In Punkto Nahrungsmenge und Nahrungsqualität unterscheiden sich die beiden verbreitetsten Verdauungssysteme erheblich! Siehe Abbildung 4a: Sind Qualität und Menge an Nahrung gut, ist „alles gut“! 4b: Enddarmfermentierer können bei schlechter Nahrungsqualität den Durchsatz erhöhen. Bei Wiederkäuern ist das durch die längere Verweilzeit im Pansen nicht im erforderlichen Umfang möglich! 4c: Ist die Nahrungsqualität gut, die Menge beschränkt, haben Wiederkäuer den Vorteil, dass sie durch die umfangreiche Vorbehandlung aus der Nahrung das meiste herausholen können. Bei den Pferden geht relativ zuviel Bakterieneiweiß verloren, da nach dem Dickdarm kein Sorptionsorgan mehr folgt. Selbst im falle 4d haben die Wiederkäuer noch leichte Vorteile, während das Pferd stirbt.

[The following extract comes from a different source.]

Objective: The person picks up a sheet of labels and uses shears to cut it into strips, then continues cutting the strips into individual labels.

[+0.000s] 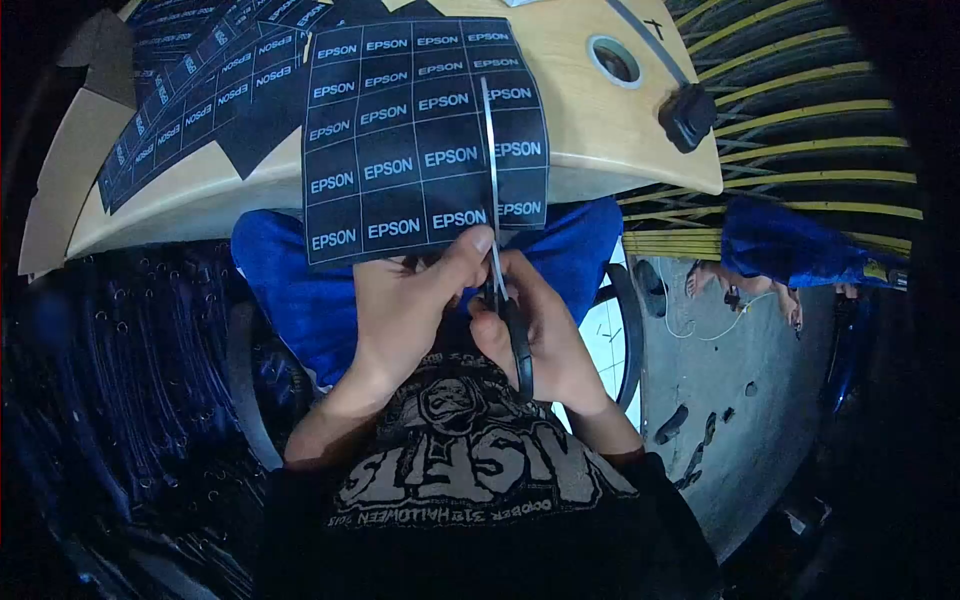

Noch etwas zum Bison, als einem der größten Wiederkäuer Nordamerikas: Während der Bestand der Bisons vor der Ankunft der europäischen Siedler in Nordamerika auf rund 30 Millionen Tiere geschätzt wird, ging er bis zum Ende des 19. Jahrhunderts aufgrund exzessiver Bejagung dramatisch zurück. Man knallte sie einfach ab, um den Indianern die Nahrungsgrundlage zu nehmen, um an deren Land zu kommen (Land grabbing). Ähnlichkeiten zum Bauernlegen sind rein zufällig! Hetzjagden auf die Tierhalter sind nur gefühlt!
Dank der Gründung des Yellowstone-Nationalparks im Jahr 1872 sowie des Wood-Buffalo-Nationalparks im Jahr 1922 erhielten die Bisons noch rechtzeitig Rückzugsgebiete. Heute wird die Gesamtzahl der wildlebenden Tiere auf mehr als 30.000 Individuen geschätzt.